|
I was arrested for armed robbery October 13, 1969. I
escaped from the Sydney Court of Criminal Appeal in June
1970 but was recaptured shortly afterwards. I received
10-years imprisonment for the armed robberies and
another 6 months cumulative to that sentence for the
escape. I commenced my ten and a half-year sentence
inside the NSW prison system as a first-timer and a
security risk. November 7, 1970 I escaped from the Long
Bay State Penitentiary in Sydney, Australia (as it was
then called) and was recaptured at Cabramatta, NSW, on
December 18, 1970. I was charged with escaping from
prison and 4 further counts of armed robbery committed
whilst being an escapee. I was returned to prison where
I was classified as an intractable prisoner and isolated
inside special security sections of the NSW prison
system
A series of unsuccessful escape attempts during 1971
culminated on December 8, 1971, when another intractable
prisoner, Mick Anderson, and I tried to escape from ‘The
Circle’ inside Parramatta Jail. We overpowered prison
guards and took their keys but the escape attempt was
thwarted when tower guards raised the alarm. We were
subdued and given 28 days solitary confinement. We were
transferred to the Intractable Section of Grafton Jail
the next morning.
From 1943 until 1976 Grafton Jail was the Alcatraz of
the NSW prison system. It was a place where NSW prison
authorities sent unruly or recalcitrant prisoners for
special treatment. That special treatment comprised
brutally physical repression at the hands of NSW prison
guards specifically employed to subjugate prisoners into
a state of submissiveness by the use of the baton, boot
and fist.
The special treatment for intractable prisoners began
with the “reception biff’ when the prisoner first
arrived at Grafton. The prisoner was stripped naked and
4 - 6 prison guards would baton-whip him into a state of
semi-consciousness before dragging him into a designated
cell. The floggings and brutality continued for the
duration the prisoner remained at Grafton. The
penological philosophy of physical repression and
coercion employed at Grafton Jail was loosely based upon
the disciplinary practices employed within military
prisons and although it served as a fearful and
intimidatory warning to the remainder of the NSW prison
population the concept was counter-productive to society
as a whole.
During my time as an intractable prisoner inside Grafton
Jail I observed and mentally documented the human result
of that regime. I observed non-violent offenders who
were sent to Grafton for breaches of prison discipline
and responded to that regime by becoming some of the
most violent individuals in this country after their
subsequent release from prison. Most continued with a
criminal career that resulted in some of the worst
crimes ever committed in Australia. (The 1973
Whiskey-Au-Go-Go firebombing that claimed 15 lives and
resulted in the conviction of James Finch and John
Stuart, both ex-Grafton alumni. Archie McCafferty,
served time in Grafton 1971-73, became Australia’s first
‘thrill-killer’ when he tried to emulate Charlie
Manson’s indiscriminate murder spree in the USA. Kevin
Crump, found guilty of the torture rape and murder of a
NSW grazier’s wife, was described as a ‘crazed animal
not fit to live in society’ by the trial judge when he
sentenced him to life and NTBR – never to be released.

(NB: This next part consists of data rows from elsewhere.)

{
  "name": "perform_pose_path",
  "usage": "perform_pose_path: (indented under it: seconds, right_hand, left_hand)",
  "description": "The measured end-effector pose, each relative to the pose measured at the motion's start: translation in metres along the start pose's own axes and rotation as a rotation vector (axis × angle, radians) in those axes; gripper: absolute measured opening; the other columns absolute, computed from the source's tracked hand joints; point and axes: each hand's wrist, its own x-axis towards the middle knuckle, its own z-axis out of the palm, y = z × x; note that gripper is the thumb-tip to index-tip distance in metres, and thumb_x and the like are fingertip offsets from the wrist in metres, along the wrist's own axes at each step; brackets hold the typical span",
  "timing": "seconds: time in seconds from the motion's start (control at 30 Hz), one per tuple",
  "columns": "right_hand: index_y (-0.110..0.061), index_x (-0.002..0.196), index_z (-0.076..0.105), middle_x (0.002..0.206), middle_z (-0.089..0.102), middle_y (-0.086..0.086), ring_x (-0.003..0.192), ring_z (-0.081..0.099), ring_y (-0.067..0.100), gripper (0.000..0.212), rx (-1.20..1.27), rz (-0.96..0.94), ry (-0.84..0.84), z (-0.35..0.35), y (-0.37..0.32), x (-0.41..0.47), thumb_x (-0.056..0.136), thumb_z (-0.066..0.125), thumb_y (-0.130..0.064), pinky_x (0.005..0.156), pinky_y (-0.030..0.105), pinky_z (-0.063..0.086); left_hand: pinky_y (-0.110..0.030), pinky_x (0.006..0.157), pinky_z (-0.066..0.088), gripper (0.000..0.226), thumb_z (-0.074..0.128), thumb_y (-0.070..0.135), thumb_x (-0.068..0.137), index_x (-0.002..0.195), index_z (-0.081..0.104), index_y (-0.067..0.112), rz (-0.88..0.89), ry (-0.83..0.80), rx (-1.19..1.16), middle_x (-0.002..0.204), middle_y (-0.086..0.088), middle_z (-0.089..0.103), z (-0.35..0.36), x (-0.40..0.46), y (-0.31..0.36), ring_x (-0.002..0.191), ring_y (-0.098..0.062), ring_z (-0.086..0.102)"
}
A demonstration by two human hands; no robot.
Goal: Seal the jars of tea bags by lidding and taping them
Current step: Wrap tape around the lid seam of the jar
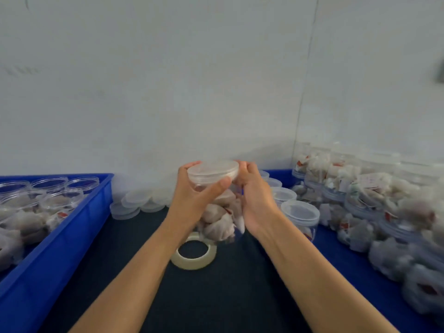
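Observation:
A clear plastic jar filled with tea bags is held up over the dark table, in the middle of the view. A translucent lid sits on its mouth. My left hand grips the lid's rim, thumb across the front and fingers round the far side. My right hand wraps the jar's right side just under the lid. A roll of clear tape lies flat on the table right below the jar.
A blue crate at the left holds several open jars of tea bags. Loose lids are piled by the wall. Lidded jars stand at the right, with more jars stacked on their sides beyond.

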Motion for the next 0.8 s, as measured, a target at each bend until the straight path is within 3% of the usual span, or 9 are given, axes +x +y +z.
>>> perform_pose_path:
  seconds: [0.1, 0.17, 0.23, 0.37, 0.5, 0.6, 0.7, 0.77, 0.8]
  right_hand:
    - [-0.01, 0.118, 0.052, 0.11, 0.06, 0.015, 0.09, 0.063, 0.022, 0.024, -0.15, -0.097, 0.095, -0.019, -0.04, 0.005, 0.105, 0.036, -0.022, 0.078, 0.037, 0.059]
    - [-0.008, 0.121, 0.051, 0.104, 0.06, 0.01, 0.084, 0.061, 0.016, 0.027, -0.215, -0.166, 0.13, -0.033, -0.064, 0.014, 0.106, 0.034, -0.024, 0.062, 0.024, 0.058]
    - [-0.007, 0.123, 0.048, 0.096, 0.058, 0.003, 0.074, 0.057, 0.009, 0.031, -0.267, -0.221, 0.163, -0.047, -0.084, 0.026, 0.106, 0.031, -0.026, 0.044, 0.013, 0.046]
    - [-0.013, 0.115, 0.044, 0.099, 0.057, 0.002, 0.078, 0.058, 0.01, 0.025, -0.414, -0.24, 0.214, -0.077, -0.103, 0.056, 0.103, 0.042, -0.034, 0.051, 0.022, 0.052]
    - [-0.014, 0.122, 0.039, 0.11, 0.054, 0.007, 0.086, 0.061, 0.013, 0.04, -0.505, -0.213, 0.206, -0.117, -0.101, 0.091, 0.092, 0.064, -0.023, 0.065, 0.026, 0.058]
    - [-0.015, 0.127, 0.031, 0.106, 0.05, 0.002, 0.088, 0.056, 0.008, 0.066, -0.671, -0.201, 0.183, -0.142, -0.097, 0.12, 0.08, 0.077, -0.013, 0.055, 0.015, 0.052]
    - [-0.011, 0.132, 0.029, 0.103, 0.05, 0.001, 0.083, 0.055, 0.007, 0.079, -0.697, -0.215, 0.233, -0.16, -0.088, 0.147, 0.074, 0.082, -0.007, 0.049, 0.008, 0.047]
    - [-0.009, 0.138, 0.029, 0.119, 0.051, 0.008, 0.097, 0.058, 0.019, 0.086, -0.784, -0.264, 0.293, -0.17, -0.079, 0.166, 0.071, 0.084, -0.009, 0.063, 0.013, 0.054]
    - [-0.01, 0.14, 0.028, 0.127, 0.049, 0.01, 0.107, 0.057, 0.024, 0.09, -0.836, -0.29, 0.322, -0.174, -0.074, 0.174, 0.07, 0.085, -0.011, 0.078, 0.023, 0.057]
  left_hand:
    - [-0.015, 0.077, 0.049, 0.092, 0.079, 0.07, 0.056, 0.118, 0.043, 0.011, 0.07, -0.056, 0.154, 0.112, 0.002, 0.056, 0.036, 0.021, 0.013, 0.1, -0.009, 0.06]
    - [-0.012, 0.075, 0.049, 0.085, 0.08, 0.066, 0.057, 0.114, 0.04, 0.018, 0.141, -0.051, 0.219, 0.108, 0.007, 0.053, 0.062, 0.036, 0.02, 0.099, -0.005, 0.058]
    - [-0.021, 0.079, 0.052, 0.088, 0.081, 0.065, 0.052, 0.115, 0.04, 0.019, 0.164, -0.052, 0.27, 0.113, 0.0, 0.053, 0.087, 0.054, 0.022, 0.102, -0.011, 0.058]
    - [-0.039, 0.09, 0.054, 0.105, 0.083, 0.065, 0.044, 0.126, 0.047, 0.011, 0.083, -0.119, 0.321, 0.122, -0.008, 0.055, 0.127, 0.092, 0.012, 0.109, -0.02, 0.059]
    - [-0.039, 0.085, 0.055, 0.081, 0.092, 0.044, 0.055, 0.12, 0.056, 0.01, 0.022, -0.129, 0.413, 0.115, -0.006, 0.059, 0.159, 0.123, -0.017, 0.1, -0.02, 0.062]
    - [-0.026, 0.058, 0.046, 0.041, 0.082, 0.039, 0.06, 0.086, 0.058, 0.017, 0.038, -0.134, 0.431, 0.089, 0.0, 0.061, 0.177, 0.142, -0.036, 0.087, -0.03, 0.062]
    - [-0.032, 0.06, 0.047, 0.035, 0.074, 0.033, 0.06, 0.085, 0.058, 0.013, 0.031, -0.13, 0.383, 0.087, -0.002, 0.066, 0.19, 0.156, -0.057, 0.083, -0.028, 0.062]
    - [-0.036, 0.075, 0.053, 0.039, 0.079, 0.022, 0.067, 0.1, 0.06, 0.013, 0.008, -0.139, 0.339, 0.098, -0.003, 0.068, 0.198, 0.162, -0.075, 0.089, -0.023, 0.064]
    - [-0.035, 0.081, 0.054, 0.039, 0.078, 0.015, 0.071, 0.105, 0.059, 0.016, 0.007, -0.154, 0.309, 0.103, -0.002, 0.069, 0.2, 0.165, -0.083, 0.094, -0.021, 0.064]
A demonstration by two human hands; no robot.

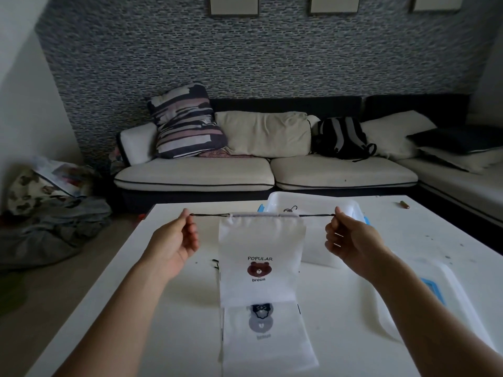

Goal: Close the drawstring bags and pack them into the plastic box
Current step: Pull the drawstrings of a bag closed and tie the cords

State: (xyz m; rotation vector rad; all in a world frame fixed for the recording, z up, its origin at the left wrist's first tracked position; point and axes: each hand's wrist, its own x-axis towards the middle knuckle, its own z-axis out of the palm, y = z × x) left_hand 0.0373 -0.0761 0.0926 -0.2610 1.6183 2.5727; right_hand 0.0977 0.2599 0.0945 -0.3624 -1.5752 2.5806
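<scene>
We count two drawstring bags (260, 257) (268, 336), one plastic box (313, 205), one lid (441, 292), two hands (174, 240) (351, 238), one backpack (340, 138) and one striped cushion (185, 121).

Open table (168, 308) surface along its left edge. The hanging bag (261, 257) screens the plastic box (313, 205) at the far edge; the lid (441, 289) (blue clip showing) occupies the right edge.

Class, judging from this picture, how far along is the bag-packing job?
Done: the plastic box seems to hold something already. In hand: left hand and right hand pinch the cords of the raised bag, mouth barely gathered. Left: packing it, plus the flat bag beneath.
</scene>
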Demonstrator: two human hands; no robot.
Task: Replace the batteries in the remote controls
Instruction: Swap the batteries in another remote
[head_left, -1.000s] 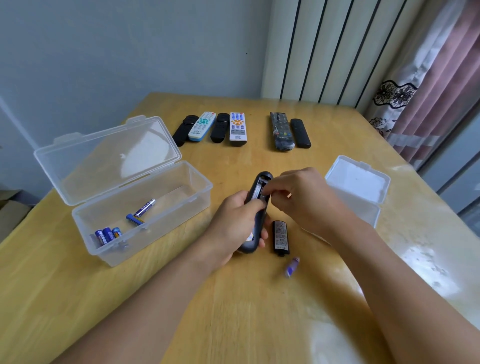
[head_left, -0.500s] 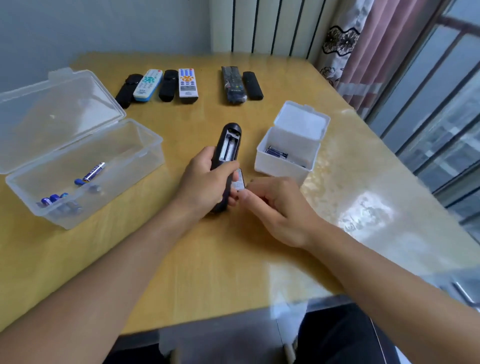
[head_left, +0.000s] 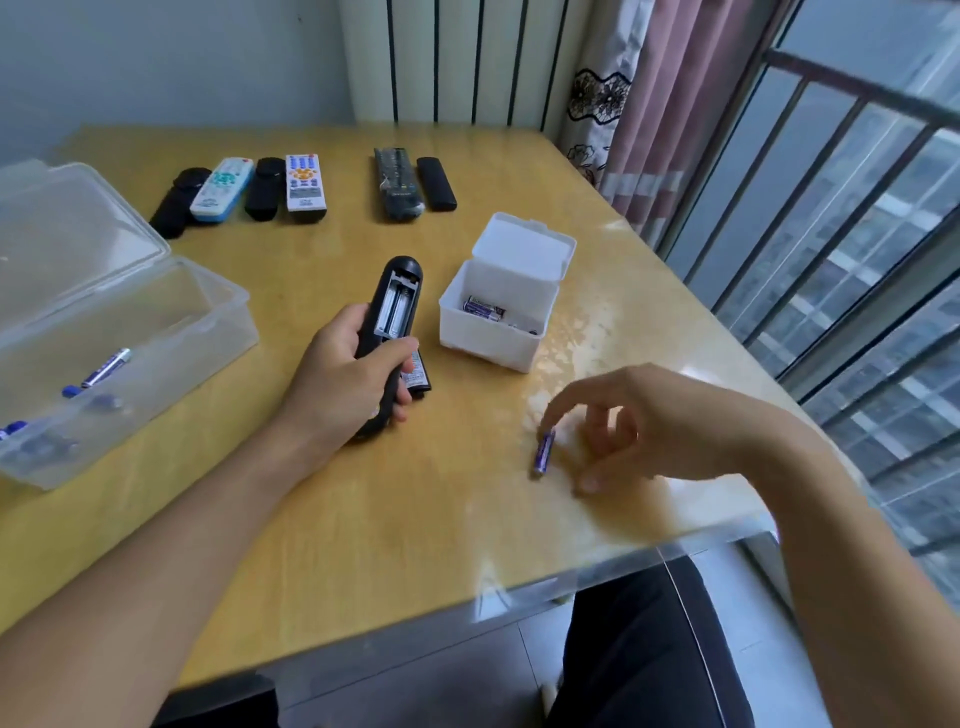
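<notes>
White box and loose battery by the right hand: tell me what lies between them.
Head view: only bare tabletop lies between the white box and the loose battery.

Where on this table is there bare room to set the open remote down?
Bare wood lies between the left hand and the near table edge, and between the clear box and remote row. Crowded around the white box and loose battery.

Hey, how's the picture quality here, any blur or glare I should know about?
Head view: right hand and battery are motion-blurred; window light glares off the table near the white box; wide-angle lens bends the railing; remote in the left hand stays fairly sharp.
</notes>
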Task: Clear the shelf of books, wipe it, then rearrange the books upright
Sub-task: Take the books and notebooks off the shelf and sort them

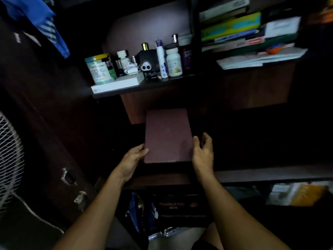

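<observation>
My left hand (pixel 134 159) and right hand (pixel 202 153) grip the side edges of a maroon book (pixel 167 136), fingers curled round it, flat over the dark shelf (pixel 270 173), bottles (pixel 173 62) above

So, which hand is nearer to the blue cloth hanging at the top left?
Left. The left hand holds the maroon book's left edge, on the blue cloth's side; the right hand grips its far edge.
</observation>
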Motion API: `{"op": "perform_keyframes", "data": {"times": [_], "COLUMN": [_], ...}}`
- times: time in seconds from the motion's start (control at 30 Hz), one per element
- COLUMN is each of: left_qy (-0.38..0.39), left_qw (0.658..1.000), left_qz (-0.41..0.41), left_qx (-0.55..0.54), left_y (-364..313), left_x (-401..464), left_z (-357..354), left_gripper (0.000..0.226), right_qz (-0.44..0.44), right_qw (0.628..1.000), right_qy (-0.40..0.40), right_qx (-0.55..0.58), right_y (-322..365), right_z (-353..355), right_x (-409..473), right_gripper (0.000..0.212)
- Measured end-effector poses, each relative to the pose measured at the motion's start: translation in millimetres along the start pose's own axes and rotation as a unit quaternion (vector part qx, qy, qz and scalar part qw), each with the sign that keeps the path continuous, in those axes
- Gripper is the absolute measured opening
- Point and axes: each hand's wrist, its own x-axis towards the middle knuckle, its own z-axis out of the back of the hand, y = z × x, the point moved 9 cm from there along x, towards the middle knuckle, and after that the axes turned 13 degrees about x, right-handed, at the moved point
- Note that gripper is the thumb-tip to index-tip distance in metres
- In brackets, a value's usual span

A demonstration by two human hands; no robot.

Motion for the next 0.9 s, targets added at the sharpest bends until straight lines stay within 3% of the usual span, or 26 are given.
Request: {"op": "perform_keyframes", "data": {"times": [0.1, 0.27, 0.3, 0.33, 0.4, 0.43, 0.53, 0.6, 0.67, 0.77, 0.9], "left_qy": [0.035, 0.041, 0.048, 0.056, 0.053, 0.049, 0.108, 0.153, 0.191, 0.239, 0.309], "left_qw": [0.999, 0.998, 0.998, 0.998, 0.998, 0.998, 0.991, 0.981, 0.971, 0.958, 0.931], "left_qz": [0.009, 0.034, 0.041, 0.034, 0.025, 0.023, 0.004, -0.007, -0.015, -0.042, -0.120], "left_qx": [0.039, 0.025, 0.025, 0.019, -0.010, -0.025, -0.079, -0.116, -0.142, -0.151, -0.155], "left_y": [-0.7, -0.4, -6.6, -21.1, -34.8, -37.7, -55.0, -73.0, -105.0, -160.8, -250.0], "left_x": [2.2, -13.8, -24.4, -39.0, -64.5, -74.7, -107.5, -126.0, -145.5, -172.5, -214.7], "left_z": [-9.1, -16.9, -27.7, -42.2, -70.0, -81.4, -137.3, -181.6, -231.8, -297.4, -387.3], "left_gripper": [0.102, 0.115, 0.109, 0.090, 0.028, 0.021, 0.028, 0.033, 0.033, 0.034, 0.037], "right_qz": [-0.012, -0.043, -0.044, -0.051, -0.086, -0.111, -0.161, -0.166, -0.151, -0.106, 0.025], "right_qw": [0.999, 0.993, 0.991, 0.989, 0.982, 0.979, 0.975, 0.976, 0.979, 0.987, 0.993], "right_qy": [0.050, 0.092, 0.105, 0.128, 0.166, 0.169, 0.085, 0.032, 0.033, 0.064, -0.028], "right_qx": [-0.008, -0.058, -0.063, -0.055, 0.000, 0.037, 0.126, 0.140, 0.133, 0.097, 0.113], "right_y": [-1.4, 5.2, 9.5, 13.8, 22.0, 27.4, 52.7, 75.9, 117.6, 196.4, 289.2], "right_z": [0.2, 19.2, 24.9, 28.9, 46.4, 59.0, 127.2, 173.4, 211.0, 253.1, 342.6], "right_x": [-2.8, -13.8, -19.8, -26.5, -49.6, -62.6, -106.4, -136.9, -175.3, -231.1, -277.5], "right_gripper": [0.051, 0.062, 0.065, 0.068, 0.075, 0.079, 0.083, 0.060, 0.040, 0.034, 0.025]}}
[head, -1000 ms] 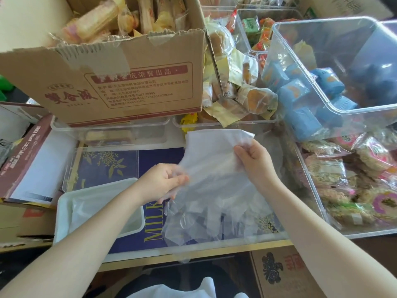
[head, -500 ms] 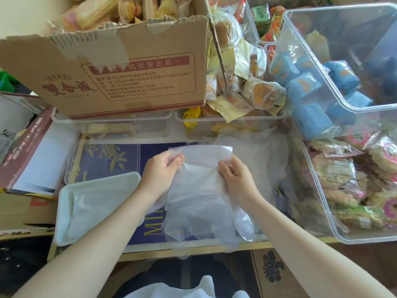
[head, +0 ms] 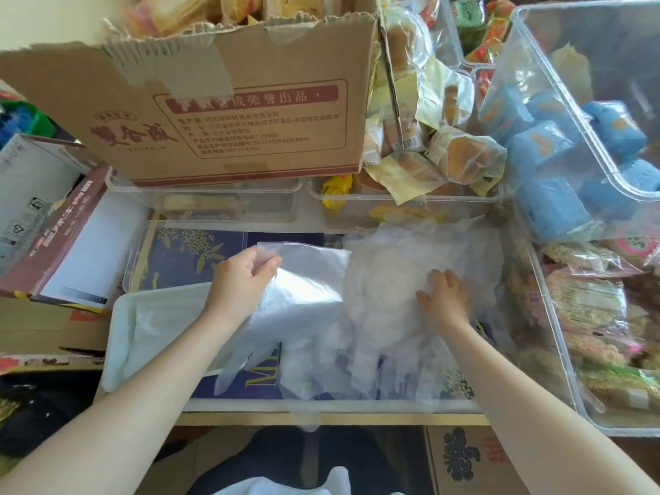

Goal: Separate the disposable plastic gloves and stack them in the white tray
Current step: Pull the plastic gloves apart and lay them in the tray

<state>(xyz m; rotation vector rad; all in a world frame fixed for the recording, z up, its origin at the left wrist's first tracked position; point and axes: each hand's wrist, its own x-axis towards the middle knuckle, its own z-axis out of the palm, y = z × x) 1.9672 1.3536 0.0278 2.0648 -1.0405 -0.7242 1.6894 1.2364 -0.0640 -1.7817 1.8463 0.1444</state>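
Observation:
My left hand (head: 240,284) pinches the cuff of a single clear plastic glove (head: 296,316), whose fingers hang down toward me over the blue box lid. My right hand (head: 443,298) lies with spread fingers on the crumpled pile of clear gloves (head: 389,280) just to the right. The white tray (head: 121,330) stands at the left, beside my left forearm, with some thin clear plastic lying inside it.
A taped cardboard box of snacks (head: 228,112) stands behind. Clear bins with blue packets (head: 571,144) and wrapped snacks (head: 600,316) crowd the right. Shallow clear containers (head: 214,205) sit under the box. A red-and-white carton (head: 68,241) lies at the left.
The two hands have parted: my left hand carried one glove leftward by its cuff, while my right hand let go and dropped onto the pile at the right.

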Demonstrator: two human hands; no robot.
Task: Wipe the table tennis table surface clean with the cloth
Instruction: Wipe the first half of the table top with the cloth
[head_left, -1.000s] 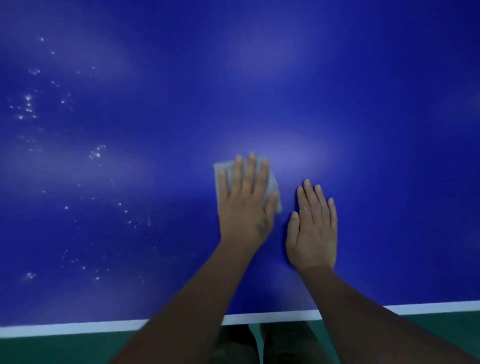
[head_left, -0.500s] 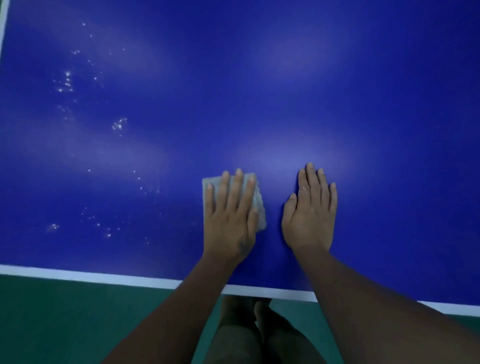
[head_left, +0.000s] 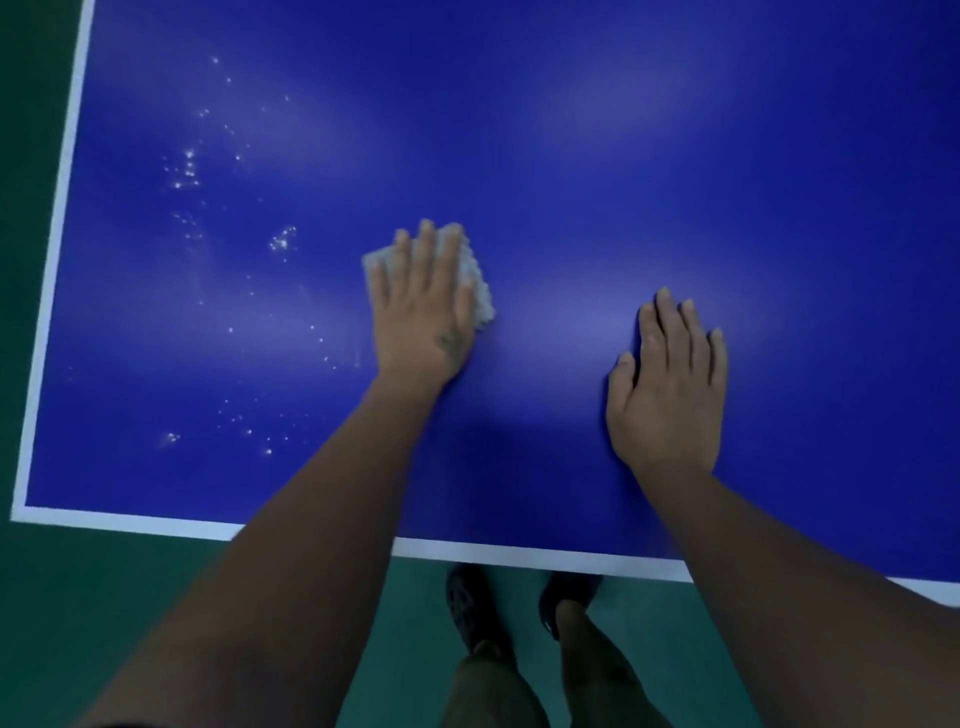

Arthur Stanley ‘Neddy’ Smith, another ex-Grafton alumni
1970-73, received the green light from ex-Sydney
detective Roger Rogerson and other crooked NSW
detectives that allowed him to commit armed robbery and
violent crime with impunity during the 1980s. These
cases are indicative of the end result created and
moulded by the Grafton regime.
Between 1971 and 1975 I was transferred to Grafton as an
intractable prisoner on 4 separate occasions for
offences ranging from attempted escape to assaulting
prison guards.
In August 1973 I was sentenced to 18-years imprisonment
including further cumulative sentences for escaping from
Long Bay and armed robberies committed whilst an
escapee. I was also given an 8-year non-parole period on
that sentence to date from October 1969 when I was first
arrested. I eventually served 10 years 8 months of that
sentence but over 8 years I served in isolation and
solitary inside special sections of the State prison
system reserved for intractable prisoners.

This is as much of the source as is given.